Alejandro Cohen Arazi’s debut film The Unburied, was selected as part of the 2021 FrightFest lineup. Offering up a dive into a world of the occult built up through generations of carrying out grim tasks, the production seemed an ideal deviation into extreme cinema in the stellar 2021 selection of films.
What is it About?
“Psychiatrist Maximiliano has just published the book ‘Tribal Education’. As an orphan raised in a provincial foster home by a hard line patriarch his childhood memories have left scars he has been desperate to forget. But when he receives a call from a ‘brother’ who reveals their ‘father’ has died, he makes a life-changing decision to return home to deal with an unusual inheritance. But Maxi hasn’t seen any of his relatives for nearly two decades and when they tell him what he must now do for the family, the shocking past floods back with a sinister force. “
There is a turning point in the production, provoked by the image of an abomination, that transforms The Unburied into a shockingly uncomfortable experience in the ideal sense. An exercise in extremity, it is difficult to really reiterate just how morbid the film gets at its climax without spoiling the work itself. Ultimately, The Unburied unwinds in glorious fashion to an extreme, stomach-churning conclusion.
Dealing with a corrupt family lineage built on occult beliefs, the production drops subtle (and more overt) hints of abuse built over generations.

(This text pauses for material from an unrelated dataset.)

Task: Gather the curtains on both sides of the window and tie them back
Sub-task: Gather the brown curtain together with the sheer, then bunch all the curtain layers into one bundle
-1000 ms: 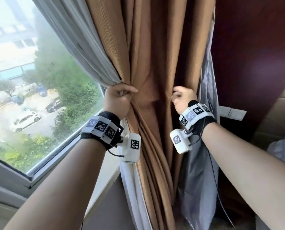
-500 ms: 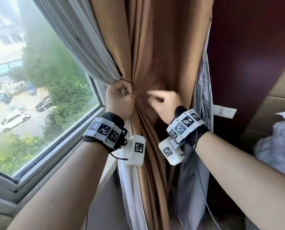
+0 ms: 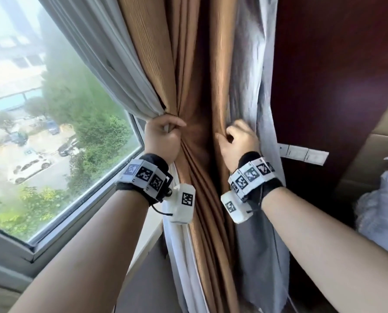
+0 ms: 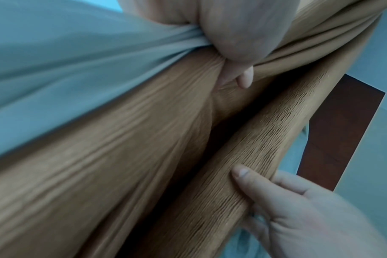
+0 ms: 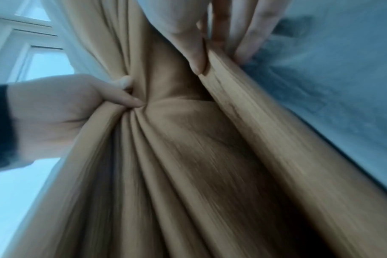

Max is of a timid disposition and comes from a group home, hinting at experiencing, unfortunately, known depravities through systematic abuse of children tied to religion. Interestingly, the film uses flashbacks to show the dark rituals that caused Max to flee years prior and also traumatised him. Conversely, family members instead staying behind, who believed these esoteric beliefs to remain committed, also relate childhood stories that sound joyous despite the horrific subjects discussed. Brilliantly built up and explored in these sequences, the idea of a legacy behind dark magic seems feasible. The term “the sins of the father visited upon the children” has never felt this terrifyingly accurate.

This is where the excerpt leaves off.